■ THE PROBLEM
Within this material, how many lines include the word "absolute"? Answer with a number and nothing more.

■ DATA SECTION
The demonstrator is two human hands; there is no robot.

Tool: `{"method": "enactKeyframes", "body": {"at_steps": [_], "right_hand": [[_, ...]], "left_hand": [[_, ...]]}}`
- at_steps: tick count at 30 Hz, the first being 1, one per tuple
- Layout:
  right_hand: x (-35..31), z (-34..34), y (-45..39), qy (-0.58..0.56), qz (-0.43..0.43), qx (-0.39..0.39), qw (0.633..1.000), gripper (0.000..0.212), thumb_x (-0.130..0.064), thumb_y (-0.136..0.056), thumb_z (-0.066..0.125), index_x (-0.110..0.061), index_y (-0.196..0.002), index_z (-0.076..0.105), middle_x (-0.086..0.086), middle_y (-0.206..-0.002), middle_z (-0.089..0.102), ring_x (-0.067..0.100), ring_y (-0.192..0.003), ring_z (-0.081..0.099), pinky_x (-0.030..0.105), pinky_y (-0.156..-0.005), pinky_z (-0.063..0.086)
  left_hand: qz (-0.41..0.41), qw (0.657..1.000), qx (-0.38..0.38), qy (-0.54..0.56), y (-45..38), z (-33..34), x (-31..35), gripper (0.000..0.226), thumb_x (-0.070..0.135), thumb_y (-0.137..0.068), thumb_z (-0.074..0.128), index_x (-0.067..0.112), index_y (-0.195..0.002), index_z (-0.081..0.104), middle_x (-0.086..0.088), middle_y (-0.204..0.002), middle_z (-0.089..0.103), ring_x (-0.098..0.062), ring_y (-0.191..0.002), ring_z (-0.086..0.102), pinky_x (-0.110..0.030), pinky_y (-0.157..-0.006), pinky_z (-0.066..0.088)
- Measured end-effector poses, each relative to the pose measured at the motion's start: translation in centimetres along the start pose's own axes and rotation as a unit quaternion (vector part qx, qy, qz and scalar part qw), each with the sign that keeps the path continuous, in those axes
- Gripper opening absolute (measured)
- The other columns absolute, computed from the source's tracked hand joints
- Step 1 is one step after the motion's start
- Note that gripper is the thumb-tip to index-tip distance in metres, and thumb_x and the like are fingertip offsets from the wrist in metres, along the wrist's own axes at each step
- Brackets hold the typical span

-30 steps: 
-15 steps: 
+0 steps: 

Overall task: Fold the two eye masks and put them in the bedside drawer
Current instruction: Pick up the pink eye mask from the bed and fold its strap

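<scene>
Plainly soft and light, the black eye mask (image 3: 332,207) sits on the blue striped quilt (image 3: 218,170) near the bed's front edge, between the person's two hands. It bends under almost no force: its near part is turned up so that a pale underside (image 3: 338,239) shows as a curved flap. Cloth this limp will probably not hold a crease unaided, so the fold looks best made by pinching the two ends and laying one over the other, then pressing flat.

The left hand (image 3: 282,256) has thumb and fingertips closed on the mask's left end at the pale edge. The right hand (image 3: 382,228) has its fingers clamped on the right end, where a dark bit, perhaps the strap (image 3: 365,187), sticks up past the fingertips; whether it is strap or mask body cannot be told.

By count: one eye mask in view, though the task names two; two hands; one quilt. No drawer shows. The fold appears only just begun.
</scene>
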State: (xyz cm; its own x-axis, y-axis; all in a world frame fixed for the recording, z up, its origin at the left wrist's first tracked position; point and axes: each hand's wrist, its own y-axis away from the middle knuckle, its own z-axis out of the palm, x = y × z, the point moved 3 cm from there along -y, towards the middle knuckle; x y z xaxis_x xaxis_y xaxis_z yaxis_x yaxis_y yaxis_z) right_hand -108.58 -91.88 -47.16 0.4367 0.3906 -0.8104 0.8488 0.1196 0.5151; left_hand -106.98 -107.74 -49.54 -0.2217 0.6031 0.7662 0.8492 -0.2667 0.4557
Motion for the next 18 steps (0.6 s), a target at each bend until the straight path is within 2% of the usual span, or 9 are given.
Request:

■ RESULT
2